Von Alfred Ohswald am 19.05.2019

  Eine Londoner Familie pachtet einen aufgelassenen Bauernhof in der tiefsten Provinz in Yorkshire und Harry, der Sohn der Familie freundet sich mit Bell an, dem Sohn einer Bauernfamilie auf einem Hof im selben Dorf. Gemeinsam erleben sie einige kleine aber teilweise nicht ungefährliche Abenteuer.
 
  Der eher schmale, episodenhafte Roman erinnert ziemlich stark an Tom Sawyer und Huckleberry Finn in einer charmanten, britischen Version. Obwohl das Buch Ende des 20. Jahrhunderts spielt, erinnern die hauptsächlich durch eine Krise verursachten Lebensumstände in dieser Dystopie an jene der beiden Helden von Mark Twain. Die Traktoren und Autos wurden durch Pferde ersetzt und in manchen Häusern sind ständiger Zugang zu Strom, Telefon und Wasser keine Selbstverständlichkeit. Ein ziemlich düsterer Ausblick in die Zukunft, der glücklicherweise nicht in annähernd derartigen Ausmaß eingetreten ist. Der Roman an sich wirkt allerdings keineswegs düster, im Gegenteil.
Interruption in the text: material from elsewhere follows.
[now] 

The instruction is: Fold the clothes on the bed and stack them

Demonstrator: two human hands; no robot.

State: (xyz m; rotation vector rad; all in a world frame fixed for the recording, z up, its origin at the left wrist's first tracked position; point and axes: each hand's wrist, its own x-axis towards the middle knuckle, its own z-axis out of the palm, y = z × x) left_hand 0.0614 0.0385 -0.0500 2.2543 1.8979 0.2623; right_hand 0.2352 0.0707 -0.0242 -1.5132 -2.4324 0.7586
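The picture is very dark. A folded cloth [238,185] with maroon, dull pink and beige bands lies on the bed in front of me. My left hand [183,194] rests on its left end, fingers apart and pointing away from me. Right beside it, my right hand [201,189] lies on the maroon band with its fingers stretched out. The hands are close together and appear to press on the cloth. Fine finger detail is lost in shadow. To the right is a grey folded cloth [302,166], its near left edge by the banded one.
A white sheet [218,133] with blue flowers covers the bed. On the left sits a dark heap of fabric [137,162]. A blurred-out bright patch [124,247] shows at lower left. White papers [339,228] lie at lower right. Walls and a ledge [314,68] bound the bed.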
  Die augenfälligste, positive Seite des Buches ist wohl der zurückhaltend eingesetzte, feine Humor. Ein Beispiel: „Tatton und die Kuh kamen die Treppe herunter, und die Kuh stürmte sofort hinaus in den Hof. Nachdem sie sich in einem Schlafzimmer aufgehalten hatte, fühlte sie sich nie wieder ganz wie zuvor. Und das Schlafzimmer auch nicht.„
  Sonst ist es wohl weitgehend ein ein reichlich sentimentaler Blick auf das Landleben vor etlichen Jahrzehnten. So schlimm konnten selbst Thatcher & Co England nicht herunterwirtschaften. Warum Gardam dafür einen Blick etwa in die sehr nahe Zukunft zu werfen versucht, wird insbesondere im Rückblick unklar. Insgesamt hinterlässt dieses „Downton Abbey“ auf dem Land mit Tom Sawyer und Huckleberry Finn einen sympathischen Eindruck.